Issue No. 49, August 2000

US Conducts Pioneering Simulation, Starts Work on Tritium Plant

On July 20, the US Energy Department announced that, on April 30 this year, it had completed a pioneering, full-scale 3-D supercomputer simulation of a thermonuclear nuclear weapons explosion. The simulation took 42 days to run, and involved the Los Alamos, Lawrence Livermore, and Sandia national laboratories. Previously, the Department had only run 2-D computer simulations. See Documents and Sources for related details and announcements.

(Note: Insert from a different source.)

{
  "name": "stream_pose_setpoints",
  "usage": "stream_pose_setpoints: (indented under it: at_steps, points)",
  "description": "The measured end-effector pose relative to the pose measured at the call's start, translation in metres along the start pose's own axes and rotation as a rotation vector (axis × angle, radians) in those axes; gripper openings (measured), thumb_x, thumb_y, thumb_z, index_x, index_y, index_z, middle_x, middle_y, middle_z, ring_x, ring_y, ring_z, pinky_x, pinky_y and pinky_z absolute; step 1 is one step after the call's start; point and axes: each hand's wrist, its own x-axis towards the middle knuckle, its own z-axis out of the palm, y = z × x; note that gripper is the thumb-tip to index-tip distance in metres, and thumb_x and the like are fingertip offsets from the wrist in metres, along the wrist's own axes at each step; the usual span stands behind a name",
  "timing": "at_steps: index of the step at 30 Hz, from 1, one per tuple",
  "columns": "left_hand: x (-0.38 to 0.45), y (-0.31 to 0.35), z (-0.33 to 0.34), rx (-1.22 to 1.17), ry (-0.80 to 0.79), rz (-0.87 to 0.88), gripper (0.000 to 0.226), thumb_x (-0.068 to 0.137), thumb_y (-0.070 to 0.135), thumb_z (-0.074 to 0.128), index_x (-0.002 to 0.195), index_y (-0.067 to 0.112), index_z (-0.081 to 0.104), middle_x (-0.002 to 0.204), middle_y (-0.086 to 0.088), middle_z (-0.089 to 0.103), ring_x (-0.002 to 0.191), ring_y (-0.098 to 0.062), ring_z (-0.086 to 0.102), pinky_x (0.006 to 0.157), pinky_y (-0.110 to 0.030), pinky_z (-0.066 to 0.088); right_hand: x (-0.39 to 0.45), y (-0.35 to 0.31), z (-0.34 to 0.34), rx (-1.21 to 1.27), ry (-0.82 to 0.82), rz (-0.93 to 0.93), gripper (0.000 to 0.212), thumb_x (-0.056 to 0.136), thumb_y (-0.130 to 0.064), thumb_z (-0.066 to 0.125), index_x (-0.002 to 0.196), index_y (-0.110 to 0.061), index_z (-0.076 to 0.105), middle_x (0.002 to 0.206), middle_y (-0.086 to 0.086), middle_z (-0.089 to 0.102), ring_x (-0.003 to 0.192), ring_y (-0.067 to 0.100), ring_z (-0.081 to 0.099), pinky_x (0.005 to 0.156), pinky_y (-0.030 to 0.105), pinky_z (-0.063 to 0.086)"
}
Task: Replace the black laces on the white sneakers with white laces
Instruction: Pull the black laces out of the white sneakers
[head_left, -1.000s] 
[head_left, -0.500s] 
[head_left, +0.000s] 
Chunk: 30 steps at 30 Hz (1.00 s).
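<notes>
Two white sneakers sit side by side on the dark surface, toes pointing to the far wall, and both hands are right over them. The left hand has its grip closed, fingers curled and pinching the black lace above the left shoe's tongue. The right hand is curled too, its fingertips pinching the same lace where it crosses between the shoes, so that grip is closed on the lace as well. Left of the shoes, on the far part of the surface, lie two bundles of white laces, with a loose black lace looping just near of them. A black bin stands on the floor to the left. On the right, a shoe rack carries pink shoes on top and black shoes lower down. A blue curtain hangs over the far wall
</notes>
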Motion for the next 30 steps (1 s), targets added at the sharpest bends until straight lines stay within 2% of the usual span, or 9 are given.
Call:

On July 27, Energy Secretary Bill Richardson officially marked the beginning of construction at a new, $400 million Tritium Extraction Facility at the Savannah River Site in Aiken, South Carolina. Tritium is a radioactive isotype of hydrogen, described in a Department Press Release as "an essential component of every weapon in the current and projected US nuclear weapons stockpile." As the press release explains, no new tritium has been produced in the US since 1988, and the Savannah River Site "is meeting current stockpile requirements by recovering tritium from dismantled nuclear weapons and from routine tritium reservoir exchanges from the existing nuclear stockpile." However, because "tritium decays at a rate of 5.5% per year, the tritium in each nuclear weapon must be replenished periodically as long as the nation relies on a nuclear deterrent."

Reports: Computers simulate nuclear blast, Associated Press, July 20; Energy Secretary Bill Richardson breaks ground for new tritium facility at Savannah River site, US Energy Department Press Release R-00-200, July 27.

© 2000 The Acronym Institute.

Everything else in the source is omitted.